Venerdì 17 e sabato 18 aprile 2026, oltre 100 leader dei partiti di sinistra di tutto il mondo si riuniranno a Barcellona per la Global Progressive Mobilisation, organizzata dal Premier spagnolo Pedro Sanchez, di rientro dal suo quarto viaggio in Cina.
Al congresso parteciperanno Luiz Inácio Lula da Silva, Presidente del Brasile, Antonio Costa, numero uno del Consiglio europeo, ma anche Elly Schlein, segretaria del Partito Democratico (in copertina: immagine pubblicata sul sito del PD). L’evento è stato pensato per unificare le posizioni e coordinare una risposta globale in risposta all’ascesa dell’estrema destra sulla scena politica internazionale.
Schlein: “Il tempo delle destre nazionaliste è finito”
Prima di volare in Spagna, Schlein è stata intervistata da Repubblica, proprio in merito alla sua partecipazione alla kermesse progressista.
“Il tempo delle destre nazionaliste è finito.
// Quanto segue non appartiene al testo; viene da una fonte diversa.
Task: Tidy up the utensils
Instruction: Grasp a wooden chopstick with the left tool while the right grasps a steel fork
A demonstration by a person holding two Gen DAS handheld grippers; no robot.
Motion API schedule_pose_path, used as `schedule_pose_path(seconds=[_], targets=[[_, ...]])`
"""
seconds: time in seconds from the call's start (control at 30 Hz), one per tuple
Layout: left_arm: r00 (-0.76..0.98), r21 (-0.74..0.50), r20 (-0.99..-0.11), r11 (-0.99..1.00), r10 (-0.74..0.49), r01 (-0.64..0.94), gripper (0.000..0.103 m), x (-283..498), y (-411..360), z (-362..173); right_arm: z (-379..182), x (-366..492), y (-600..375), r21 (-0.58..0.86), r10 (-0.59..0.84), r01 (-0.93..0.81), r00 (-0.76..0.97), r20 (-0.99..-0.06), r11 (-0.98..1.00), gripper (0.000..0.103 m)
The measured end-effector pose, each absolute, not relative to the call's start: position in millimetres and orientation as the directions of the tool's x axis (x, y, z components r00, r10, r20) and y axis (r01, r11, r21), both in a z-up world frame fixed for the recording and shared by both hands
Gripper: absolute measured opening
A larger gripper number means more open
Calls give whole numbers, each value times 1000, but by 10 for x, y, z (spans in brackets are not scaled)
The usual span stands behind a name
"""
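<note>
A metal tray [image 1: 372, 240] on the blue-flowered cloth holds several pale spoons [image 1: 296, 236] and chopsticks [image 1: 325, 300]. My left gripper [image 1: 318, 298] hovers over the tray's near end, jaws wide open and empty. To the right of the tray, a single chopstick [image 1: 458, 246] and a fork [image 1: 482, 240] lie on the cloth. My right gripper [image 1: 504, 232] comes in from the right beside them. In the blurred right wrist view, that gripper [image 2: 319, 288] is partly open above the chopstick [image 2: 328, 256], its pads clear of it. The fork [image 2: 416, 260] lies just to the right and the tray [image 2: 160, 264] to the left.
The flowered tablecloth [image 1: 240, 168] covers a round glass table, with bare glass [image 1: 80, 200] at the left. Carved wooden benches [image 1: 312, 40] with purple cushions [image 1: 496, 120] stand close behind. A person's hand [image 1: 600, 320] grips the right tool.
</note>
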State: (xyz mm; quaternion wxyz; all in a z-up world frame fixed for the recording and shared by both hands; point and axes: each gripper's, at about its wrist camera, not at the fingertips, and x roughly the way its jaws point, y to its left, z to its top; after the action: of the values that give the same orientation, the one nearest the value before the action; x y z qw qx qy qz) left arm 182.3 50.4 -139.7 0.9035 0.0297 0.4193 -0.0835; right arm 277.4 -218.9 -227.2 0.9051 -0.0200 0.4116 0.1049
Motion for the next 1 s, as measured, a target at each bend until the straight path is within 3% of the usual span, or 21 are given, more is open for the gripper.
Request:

Il primo segnale chiaro arriva dall’Italia: i 15 milioni di no a difesa della Costituzione hanno fermato il governo Meloni”.
La segretaria del Partito Democratico si è detta soddisfatta della caduta di Orban in Ungheria, la cui campagna elettorale è stata sostenuta anche da Trump, Meloni e Salvini.
Per Schlein, le politiche delle destre sono legate da “fili conduttori“. A riguardo confronta quanto fatto dal Presidente USA e dalla nostra Premier sulla sanità, evidenziando che “entrambi hanno disinvestito: uno sta smantellando l’Obama Care, l’altra ha ridotto le risorse per gli ospedali” e aggiungendo che “in Italia sono ormai 6 milioni le persone che rinunciano a curarsi per le liste d’attesa troppo lunghe“.
Stesso discorso viene fatto dalla referente PD sul salario minimo, bloccato sia da Trump che da Meloni, con quest’ultima che ha respinto la proposta avanzata dal suo partito, anche se questa misura esiste in 22 Paesi europei.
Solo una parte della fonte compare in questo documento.